The DSP block in edge impulse calculates processing like in flatten it does average only for X axis or y axis. is there a way i can access a list or np array of X,Y,Z after separating? so that i can apply correlation between the two or another function before appending to features
in the following way
i want to access the split data and apply fuction like np.corr() to X and Y
split out the data from all axes
for ax in range(0, len(axes)):
X = []
for ix in range(0, raw_data.shape[0]):
X.append(float(raw_data[ix][ax]))
# X now contains only the current axis
fx = np.array(X)
# process the signal here
fx = fx * scale_axes
# we need to return a 1D array again, so flatten here again
for f in fx:
features.append(f)
import numpy as np
def norm_data(data):
mean_data=np.mean(data)
std_data=np.std(data, ddof=1)
#return (data-mean_data)/(std_data*np.sqrt(data.size-1))

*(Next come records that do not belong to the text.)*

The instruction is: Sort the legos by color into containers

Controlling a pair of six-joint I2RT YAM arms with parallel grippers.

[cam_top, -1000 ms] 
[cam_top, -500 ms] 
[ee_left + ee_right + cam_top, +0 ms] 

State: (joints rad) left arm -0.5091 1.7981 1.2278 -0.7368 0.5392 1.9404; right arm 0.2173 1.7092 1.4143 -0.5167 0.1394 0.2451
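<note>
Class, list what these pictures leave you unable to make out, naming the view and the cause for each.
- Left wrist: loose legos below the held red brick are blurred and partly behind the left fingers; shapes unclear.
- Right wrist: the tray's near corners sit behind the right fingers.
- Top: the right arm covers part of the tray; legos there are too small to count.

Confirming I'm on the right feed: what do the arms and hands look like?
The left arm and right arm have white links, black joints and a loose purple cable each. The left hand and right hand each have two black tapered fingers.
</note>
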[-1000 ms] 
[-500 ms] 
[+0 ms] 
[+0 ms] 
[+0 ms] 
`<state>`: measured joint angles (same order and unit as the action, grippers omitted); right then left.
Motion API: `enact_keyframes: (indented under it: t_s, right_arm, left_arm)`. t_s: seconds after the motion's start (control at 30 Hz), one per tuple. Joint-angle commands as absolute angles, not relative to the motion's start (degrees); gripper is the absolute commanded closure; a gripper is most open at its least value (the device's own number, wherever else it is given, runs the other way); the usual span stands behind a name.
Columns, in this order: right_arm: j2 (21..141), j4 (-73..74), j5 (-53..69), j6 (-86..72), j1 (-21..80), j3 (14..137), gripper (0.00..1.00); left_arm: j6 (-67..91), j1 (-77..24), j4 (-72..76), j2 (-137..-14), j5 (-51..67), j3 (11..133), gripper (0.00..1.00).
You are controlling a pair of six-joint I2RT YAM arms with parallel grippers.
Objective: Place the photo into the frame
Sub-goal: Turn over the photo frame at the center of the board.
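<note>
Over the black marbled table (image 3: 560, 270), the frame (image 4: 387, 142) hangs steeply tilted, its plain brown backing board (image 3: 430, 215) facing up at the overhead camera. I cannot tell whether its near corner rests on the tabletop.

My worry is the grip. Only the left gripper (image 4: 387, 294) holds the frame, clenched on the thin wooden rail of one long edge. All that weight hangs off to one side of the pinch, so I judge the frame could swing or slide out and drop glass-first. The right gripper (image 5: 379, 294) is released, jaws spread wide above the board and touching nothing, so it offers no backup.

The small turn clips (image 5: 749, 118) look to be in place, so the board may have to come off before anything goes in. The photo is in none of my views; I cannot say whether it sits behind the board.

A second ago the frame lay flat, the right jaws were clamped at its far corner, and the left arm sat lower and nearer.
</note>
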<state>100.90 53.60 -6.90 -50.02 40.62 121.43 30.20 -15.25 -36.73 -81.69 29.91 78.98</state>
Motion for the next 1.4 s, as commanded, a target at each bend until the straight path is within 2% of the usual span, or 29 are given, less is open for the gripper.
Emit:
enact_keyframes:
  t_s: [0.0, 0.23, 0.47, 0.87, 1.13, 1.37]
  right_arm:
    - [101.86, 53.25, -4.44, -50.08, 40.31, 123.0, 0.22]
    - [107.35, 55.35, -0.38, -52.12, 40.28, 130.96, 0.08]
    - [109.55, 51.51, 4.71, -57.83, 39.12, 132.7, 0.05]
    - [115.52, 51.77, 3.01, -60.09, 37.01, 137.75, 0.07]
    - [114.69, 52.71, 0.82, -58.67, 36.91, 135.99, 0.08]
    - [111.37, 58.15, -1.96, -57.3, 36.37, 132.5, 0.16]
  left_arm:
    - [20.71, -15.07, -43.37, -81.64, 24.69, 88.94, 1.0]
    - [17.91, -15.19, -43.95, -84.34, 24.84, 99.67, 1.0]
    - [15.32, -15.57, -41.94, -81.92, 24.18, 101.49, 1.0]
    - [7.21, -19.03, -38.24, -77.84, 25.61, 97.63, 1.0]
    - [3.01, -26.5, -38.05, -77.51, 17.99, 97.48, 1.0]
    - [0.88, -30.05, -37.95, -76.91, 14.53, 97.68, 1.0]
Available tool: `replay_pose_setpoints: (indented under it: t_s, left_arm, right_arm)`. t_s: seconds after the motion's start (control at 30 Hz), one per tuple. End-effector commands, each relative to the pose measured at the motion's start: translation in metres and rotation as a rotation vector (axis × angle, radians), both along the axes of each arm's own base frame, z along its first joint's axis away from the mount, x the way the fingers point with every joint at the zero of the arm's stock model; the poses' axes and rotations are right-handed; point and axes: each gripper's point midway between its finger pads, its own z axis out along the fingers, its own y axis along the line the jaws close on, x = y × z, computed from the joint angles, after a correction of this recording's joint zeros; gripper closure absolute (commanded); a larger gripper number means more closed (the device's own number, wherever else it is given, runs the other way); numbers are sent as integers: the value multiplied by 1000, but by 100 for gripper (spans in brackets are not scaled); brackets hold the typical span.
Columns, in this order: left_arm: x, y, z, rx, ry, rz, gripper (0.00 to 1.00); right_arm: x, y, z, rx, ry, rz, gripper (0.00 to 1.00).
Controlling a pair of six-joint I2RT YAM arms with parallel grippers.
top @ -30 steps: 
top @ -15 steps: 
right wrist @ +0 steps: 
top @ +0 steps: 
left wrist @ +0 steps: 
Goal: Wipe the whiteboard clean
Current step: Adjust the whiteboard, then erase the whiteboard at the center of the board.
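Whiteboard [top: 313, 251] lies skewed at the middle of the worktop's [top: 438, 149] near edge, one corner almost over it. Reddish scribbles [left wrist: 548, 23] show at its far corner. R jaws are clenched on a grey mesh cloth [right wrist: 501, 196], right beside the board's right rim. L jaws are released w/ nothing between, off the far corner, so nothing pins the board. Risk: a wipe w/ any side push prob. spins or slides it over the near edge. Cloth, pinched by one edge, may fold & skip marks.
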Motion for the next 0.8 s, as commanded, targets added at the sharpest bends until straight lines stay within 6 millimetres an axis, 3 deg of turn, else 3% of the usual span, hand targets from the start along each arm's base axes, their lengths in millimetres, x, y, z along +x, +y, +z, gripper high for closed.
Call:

return (data-mean_data)/(std_data)
def _ncc(data0, data1):
"""
normalized cross-correlation coefficient between two data sets
Parameters
----------
data0, data1 : numpy arrays of same size
"""
return (1.0/(data0.size-1)) * np.sum(norm_data(data0)*norm_data(data1))
features = []
labels = []
an_array=[]
def generate_features(implementation_version, draw_graphs, raw_data, axes, sampling_freq, scale_axes):
# features is a 1D array, reshape so we have a matrix
raw_data = raw_data.reshape(int(len(raw_data) / len(axes)), len(axes))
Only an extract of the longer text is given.